Includes bibliographical references (pages 197-205) and index.

"We are living beyond our means, running up debts both economic and ecological, consuming the planet's resources at rates not remotely sustainable. But it's hard to imagine a different way. How can we live without cheap goods and easy credit? How can we consume without consuming the systems that support life? How can we live well and live within our means? In Treading Softly, Thomas Princen helps us imagine an alternative. We need, he says, a new normal, a new ecological order that is actually economical with resources, that embraces limits, that sees sustainable living not as a "lifestyle" but as a long-term connection to fresh, free-flowing water, fertile soil, and healthy food." "That economies must grow is a fundamental belief among economists, politicians, and journalists. But it is rampant material growth that has brought us to this precipice. Princen argues that it is time to build an economy that is grounded in the way natural systems work; that operates as if we have just the right amount of resources rather than endless frontiers. The goal would be to live well by living well within the capacities of those resources.
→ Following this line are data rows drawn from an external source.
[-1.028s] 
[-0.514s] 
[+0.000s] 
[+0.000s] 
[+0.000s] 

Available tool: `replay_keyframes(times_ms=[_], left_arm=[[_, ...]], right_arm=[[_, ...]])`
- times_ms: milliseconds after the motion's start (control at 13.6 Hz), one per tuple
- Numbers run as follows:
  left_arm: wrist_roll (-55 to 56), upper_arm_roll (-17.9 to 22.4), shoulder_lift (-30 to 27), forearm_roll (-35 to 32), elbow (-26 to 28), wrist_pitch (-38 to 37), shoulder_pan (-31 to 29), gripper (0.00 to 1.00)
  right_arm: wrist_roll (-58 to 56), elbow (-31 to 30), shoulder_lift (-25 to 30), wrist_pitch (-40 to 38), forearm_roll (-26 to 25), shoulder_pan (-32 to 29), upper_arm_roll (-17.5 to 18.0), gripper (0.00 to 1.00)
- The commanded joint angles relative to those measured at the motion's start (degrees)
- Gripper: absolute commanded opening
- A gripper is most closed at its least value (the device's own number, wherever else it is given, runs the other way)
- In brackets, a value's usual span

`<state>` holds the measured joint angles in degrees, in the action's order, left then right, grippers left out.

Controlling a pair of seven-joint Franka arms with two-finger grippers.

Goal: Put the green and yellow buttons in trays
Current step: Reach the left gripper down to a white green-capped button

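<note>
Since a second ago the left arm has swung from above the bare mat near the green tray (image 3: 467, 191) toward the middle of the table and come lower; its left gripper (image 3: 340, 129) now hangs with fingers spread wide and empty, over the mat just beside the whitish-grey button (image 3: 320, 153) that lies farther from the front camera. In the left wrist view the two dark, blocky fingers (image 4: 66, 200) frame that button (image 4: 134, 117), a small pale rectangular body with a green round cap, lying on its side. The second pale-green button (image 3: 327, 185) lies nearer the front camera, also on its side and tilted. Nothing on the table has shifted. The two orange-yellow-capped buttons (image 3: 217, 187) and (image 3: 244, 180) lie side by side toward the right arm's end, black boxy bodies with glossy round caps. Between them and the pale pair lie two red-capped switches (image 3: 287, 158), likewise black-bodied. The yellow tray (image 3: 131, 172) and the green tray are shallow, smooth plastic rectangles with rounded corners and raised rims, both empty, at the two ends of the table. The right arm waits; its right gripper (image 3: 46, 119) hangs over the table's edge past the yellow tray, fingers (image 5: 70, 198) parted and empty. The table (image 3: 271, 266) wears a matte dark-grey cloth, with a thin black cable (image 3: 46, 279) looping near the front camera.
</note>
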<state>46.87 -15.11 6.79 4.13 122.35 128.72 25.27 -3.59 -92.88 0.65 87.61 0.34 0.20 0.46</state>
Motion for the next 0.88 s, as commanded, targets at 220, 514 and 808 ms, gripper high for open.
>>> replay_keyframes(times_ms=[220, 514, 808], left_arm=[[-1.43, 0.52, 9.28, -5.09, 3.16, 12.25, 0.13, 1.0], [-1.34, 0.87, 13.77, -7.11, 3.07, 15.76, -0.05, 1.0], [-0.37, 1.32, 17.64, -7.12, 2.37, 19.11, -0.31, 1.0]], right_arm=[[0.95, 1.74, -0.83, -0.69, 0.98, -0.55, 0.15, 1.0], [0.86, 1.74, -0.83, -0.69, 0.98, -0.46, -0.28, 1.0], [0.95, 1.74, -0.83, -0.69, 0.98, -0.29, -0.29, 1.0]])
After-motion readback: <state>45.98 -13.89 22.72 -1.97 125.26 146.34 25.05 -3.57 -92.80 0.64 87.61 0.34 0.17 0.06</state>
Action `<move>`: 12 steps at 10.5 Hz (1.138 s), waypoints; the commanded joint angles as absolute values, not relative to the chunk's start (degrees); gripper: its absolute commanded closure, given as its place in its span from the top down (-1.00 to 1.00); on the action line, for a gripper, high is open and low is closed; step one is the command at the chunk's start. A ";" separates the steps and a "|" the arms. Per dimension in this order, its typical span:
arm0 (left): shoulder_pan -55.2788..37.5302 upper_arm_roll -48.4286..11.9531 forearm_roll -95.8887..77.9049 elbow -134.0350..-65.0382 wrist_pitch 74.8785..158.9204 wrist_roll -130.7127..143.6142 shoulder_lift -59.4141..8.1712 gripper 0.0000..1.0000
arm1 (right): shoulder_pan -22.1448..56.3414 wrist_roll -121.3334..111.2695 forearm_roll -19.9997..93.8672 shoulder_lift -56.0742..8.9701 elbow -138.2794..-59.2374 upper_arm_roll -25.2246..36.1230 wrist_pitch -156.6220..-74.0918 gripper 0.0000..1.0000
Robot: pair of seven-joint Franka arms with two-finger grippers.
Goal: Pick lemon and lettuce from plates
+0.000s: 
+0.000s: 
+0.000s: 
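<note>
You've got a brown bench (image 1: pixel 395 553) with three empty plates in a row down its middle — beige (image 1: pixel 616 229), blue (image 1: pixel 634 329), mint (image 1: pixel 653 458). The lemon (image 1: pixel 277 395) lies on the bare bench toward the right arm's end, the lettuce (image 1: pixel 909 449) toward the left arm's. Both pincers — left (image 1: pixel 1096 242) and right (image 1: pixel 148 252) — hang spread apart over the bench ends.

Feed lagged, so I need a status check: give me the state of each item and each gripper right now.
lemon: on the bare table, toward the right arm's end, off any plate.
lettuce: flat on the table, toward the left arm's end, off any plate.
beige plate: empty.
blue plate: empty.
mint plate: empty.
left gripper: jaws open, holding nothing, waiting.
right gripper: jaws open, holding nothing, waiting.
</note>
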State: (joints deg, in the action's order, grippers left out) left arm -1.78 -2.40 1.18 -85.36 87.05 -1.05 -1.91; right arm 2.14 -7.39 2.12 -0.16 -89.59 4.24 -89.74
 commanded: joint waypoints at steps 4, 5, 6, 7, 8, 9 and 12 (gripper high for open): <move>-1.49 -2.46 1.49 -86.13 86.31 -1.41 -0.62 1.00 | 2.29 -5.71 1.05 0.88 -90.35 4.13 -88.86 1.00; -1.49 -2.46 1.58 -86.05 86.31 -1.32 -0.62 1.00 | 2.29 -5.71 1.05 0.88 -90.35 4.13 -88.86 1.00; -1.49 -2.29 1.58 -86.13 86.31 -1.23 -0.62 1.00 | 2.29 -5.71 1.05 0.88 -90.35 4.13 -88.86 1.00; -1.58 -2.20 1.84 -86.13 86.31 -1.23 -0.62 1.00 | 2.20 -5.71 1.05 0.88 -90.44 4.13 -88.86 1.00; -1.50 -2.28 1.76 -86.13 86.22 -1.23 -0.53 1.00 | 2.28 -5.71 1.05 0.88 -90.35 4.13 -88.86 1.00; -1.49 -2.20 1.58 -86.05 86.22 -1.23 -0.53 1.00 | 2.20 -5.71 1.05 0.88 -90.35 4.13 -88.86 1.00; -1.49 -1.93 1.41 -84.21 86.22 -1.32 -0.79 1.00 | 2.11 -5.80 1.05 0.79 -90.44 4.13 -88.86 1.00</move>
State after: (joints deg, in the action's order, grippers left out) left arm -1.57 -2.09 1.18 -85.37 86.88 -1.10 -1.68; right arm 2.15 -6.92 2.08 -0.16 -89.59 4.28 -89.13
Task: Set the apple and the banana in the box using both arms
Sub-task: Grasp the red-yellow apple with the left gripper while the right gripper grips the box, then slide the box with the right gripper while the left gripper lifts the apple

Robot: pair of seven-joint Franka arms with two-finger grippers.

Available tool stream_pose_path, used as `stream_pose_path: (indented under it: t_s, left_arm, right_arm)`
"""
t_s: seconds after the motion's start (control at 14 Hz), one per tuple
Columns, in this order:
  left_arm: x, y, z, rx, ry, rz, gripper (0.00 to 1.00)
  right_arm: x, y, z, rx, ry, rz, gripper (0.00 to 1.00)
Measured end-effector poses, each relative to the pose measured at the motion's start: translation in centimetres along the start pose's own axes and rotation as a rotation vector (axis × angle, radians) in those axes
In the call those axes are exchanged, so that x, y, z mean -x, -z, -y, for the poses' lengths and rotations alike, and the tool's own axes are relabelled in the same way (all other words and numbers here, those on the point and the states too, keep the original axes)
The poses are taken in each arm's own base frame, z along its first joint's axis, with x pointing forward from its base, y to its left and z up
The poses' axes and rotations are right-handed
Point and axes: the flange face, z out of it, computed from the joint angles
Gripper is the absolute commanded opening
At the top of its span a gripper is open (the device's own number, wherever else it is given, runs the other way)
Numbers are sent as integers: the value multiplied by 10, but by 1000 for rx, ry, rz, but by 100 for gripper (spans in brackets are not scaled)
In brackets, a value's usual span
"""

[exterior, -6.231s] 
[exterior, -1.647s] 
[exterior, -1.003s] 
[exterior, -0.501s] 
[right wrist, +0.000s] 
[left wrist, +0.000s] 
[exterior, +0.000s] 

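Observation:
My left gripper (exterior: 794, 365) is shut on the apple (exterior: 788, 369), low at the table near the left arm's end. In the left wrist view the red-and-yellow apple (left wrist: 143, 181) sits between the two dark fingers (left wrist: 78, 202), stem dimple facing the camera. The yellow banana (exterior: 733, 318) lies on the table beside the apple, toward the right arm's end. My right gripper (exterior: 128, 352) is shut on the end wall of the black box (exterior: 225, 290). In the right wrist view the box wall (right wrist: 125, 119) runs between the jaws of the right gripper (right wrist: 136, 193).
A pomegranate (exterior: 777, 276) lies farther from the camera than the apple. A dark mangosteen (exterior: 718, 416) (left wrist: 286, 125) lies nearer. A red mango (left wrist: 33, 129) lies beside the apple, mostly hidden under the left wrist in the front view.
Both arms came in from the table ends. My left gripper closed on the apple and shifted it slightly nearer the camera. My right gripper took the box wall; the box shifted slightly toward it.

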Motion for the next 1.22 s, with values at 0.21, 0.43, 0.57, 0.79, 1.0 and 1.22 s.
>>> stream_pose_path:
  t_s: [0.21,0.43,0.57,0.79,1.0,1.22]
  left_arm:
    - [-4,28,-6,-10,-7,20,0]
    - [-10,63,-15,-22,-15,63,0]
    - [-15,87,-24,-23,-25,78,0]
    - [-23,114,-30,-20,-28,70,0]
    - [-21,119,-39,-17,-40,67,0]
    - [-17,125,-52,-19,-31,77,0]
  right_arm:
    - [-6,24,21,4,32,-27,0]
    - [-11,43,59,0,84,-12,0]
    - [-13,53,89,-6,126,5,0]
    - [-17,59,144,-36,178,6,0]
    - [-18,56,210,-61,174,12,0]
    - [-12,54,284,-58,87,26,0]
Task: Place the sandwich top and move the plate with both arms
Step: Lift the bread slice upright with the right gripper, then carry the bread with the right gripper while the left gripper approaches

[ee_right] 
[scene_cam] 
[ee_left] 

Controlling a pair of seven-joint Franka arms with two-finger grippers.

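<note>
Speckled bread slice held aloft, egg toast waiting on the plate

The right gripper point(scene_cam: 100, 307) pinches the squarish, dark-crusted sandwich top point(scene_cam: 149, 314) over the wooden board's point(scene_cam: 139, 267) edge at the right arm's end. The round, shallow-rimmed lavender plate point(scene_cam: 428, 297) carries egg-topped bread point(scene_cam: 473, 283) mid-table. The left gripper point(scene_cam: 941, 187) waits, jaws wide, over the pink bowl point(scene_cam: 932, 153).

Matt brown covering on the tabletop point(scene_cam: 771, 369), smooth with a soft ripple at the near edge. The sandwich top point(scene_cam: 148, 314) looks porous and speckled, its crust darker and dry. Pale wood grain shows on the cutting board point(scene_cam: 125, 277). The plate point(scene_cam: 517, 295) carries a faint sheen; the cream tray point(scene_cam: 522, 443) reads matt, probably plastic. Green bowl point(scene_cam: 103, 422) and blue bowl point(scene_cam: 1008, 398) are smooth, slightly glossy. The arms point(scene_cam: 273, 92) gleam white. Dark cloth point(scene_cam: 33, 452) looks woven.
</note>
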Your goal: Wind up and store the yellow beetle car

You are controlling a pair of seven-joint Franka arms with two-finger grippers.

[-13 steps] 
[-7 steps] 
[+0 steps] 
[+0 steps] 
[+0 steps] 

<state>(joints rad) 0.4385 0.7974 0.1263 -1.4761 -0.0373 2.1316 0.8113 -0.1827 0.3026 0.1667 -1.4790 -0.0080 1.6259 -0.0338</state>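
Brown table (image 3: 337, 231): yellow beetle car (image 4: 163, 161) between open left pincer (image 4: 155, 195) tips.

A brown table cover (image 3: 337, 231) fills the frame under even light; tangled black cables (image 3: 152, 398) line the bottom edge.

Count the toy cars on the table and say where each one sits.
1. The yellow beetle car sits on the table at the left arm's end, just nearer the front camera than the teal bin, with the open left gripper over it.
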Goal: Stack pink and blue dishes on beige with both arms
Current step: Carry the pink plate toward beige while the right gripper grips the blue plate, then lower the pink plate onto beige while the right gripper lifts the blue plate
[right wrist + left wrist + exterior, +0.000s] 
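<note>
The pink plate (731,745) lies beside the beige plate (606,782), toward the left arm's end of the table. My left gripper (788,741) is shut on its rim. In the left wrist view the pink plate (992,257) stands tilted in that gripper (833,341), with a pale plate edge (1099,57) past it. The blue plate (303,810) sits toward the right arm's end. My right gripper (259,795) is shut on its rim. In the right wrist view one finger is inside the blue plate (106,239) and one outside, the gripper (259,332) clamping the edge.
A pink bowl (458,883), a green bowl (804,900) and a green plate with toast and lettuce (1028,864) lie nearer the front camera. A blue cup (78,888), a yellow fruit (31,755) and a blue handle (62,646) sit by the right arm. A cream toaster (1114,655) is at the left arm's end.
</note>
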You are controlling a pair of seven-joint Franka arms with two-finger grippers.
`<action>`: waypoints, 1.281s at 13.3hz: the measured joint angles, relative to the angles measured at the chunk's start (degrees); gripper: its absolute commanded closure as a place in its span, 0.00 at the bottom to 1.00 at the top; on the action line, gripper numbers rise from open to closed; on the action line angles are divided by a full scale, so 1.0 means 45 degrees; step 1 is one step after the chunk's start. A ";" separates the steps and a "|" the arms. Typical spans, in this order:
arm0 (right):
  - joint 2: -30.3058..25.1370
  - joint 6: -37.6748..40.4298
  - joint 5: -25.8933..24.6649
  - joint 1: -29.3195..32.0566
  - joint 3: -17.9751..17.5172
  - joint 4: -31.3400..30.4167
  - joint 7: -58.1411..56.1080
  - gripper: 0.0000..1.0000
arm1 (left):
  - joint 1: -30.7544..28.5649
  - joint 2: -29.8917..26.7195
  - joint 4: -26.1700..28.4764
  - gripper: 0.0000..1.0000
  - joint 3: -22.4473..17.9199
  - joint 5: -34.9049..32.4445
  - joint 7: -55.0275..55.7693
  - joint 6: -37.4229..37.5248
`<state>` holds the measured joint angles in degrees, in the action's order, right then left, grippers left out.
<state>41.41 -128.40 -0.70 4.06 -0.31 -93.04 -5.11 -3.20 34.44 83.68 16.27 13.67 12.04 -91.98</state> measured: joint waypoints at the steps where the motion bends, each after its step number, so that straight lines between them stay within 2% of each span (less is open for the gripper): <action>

Society's material foundations would be grounded in the biophysical, its practices based on satisfying work, self-reliance, and restraint rather than the purchasing of goods. Princen doesn't offer a quick fix - there's no list of easy ways to save the planet to hang on the refrigerator. He gives us instead a positive, realistic sense of the possible, with an abundance of examples, concepts, and tools for imagining, then realizing, how to live within our biophysical means"--Jacket.